Chantix has been available for almost exactly the same time as e-cigarettes have been in the UK and US. While Chantix is known to have caused harm on a wide scale, and is responsible for a large number of deaths, e-cigarettes do not have a single report of mortality or morbidity in the same timescale. Both the FDA and the MHRA looked very hard indeed to find one instance and failed. We can also see that the timescale of availability for e-cigarettes is not too short to reveal potential for harm and death, as the appalling history of Chantix proves otherwise.
E-cigarettes are thousands of times safer than Chantix, and are likely to prove orders of magnitude more effective in preventing smokers' deaths.
 ASH UK carried out a survey in 2010 that reported there were over 300,000 e-cigarette users at that time. We have no reason to doubt their figures since their aims do not coincide with ours*. In the end we decided a more conservative figure could be used and therefore difficult to challenge: 200,000.

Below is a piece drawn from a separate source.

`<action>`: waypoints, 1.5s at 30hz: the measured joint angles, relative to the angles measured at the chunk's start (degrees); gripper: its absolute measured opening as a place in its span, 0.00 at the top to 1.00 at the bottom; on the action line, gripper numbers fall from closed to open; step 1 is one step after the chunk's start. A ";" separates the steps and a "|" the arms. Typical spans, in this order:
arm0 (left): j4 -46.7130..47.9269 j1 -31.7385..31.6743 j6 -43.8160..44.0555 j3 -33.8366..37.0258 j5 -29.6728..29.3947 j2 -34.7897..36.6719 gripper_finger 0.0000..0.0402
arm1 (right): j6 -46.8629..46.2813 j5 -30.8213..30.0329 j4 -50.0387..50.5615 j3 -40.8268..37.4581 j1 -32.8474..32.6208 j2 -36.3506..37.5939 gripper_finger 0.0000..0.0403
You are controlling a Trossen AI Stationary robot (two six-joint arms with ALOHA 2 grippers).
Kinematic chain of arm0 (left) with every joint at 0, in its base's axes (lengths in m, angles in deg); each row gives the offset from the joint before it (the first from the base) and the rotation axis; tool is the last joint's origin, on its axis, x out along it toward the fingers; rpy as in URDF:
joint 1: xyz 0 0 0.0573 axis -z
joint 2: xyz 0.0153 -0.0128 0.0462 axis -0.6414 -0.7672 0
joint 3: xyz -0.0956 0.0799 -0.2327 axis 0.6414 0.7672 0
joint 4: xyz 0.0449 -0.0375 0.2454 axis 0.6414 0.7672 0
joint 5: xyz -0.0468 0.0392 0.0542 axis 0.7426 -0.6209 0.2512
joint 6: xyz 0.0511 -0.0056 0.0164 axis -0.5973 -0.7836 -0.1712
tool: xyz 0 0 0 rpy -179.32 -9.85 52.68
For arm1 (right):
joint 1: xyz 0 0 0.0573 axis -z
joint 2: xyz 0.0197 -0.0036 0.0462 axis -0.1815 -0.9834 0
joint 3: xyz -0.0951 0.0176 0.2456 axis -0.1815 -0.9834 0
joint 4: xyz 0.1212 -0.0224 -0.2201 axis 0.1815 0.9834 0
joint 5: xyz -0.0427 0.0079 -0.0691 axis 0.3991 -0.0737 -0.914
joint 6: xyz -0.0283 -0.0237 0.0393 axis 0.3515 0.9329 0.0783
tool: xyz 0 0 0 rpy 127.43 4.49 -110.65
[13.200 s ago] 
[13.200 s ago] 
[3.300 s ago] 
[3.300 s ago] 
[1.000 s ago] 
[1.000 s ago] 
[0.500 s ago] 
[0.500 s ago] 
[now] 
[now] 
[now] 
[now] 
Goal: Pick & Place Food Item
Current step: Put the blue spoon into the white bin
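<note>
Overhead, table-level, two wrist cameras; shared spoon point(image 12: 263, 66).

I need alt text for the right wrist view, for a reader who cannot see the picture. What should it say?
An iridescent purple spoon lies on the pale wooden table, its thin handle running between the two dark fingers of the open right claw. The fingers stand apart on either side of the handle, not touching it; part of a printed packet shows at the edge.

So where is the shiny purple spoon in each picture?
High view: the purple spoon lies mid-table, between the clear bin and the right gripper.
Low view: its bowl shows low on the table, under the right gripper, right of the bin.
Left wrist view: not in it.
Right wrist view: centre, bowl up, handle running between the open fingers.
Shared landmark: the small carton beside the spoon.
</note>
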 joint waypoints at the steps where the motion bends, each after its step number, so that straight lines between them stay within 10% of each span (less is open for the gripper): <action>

* In general, tobacco control organisations seem mainly interested in trying to ban tobacco in all forms (which doesn't work), as against reducing the death rate from smoking (which works very well). The only method that has ever been proven to work in significantly reducing the death rate is the Swedish solution: allow free purchase of THR (Tobacco Harm Reduction) products such as Snus (or e-cigarettes). Sweden reduced their smoking prevalence by 45% by allowing free and unrestricted access to Snus; the disease and death rate have fallen through the floor. The NHS stop smoking service reduces the smoking death rate by about 0.001% per year, and is thus proven worthless and a huge waste of money at about £200m plus per year. Snus is banned in the UK due to an EU-wide ban that Sweden has an exemption for.
 Trading Standards was managed at national level by LACORS. This agency demonstrated such outstanding incompetence it was abolished in 2011.

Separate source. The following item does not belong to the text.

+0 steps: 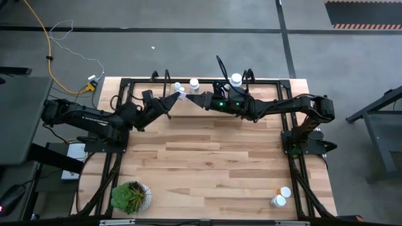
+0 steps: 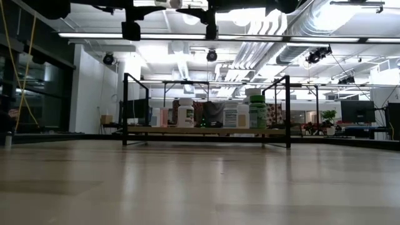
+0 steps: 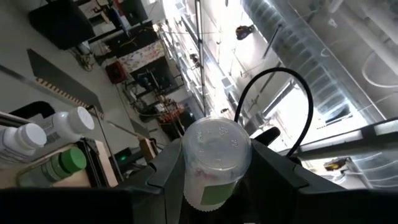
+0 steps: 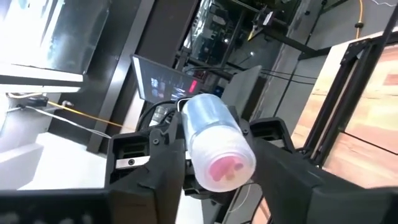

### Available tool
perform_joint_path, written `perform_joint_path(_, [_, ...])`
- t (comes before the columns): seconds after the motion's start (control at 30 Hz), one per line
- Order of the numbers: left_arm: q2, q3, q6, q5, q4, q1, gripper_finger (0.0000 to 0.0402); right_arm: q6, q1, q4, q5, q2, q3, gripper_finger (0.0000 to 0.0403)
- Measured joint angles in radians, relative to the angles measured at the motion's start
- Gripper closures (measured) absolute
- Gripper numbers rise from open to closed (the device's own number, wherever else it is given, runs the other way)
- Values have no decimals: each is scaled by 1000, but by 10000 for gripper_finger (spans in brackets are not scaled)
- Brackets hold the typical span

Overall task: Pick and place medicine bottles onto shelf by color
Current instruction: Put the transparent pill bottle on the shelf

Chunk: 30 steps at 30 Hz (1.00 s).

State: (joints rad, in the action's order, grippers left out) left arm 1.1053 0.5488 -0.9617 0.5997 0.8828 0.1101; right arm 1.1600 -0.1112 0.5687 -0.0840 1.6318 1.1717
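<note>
Even, bright overhead light falls on the table point(image 1: 213, 157) in the high view, with only soft, faint shadows under the arms. In the low view, long ceiling light strips point(image 2: 206, 36) across the upper frame glare white, and the near tabletop at the bottom is blurred and washed with their reflection. The left wrist view is blown out at upper centre by ceiling lights. Both wrist views show their dark fingers point(image 4: 143, 168) at the bottom, underexposed and soft.
</note>
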Motion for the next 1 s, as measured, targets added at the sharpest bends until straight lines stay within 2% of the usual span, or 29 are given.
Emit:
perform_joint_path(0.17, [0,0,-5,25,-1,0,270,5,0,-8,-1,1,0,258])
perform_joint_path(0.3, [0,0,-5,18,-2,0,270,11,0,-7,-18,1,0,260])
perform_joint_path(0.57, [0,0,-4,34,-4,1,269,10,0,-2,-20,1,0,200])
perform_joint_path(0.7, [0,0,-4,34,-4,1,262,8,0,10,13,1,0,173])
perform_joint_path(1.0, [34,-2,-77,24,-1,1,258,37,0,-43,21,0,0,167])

For example LACORS performed tests on an e-cigarette product, incorrectly analysed the ingredients with a factor-10 error, over-calculating the nicotine content by ten times, passed the error through several management levels without it being checked or questioned, then launched a hysterical public attack on e-cigarettes that included statements inferring such things as 'poisoning the children'. Press releases and website articles repeated a catalogue of entirely erroneous statements, which seemed to have some sort of idealogical or religious agenda.
Fortunately, LACORS was disbanded and abolished before any further damage could be done. If this had occurred recently then a civil case for substantial damages would have been likely. Utterly incompetent, lying government agencies are about as useful as those subject to 'regulatory capture'. Unfortunately we also have those as well.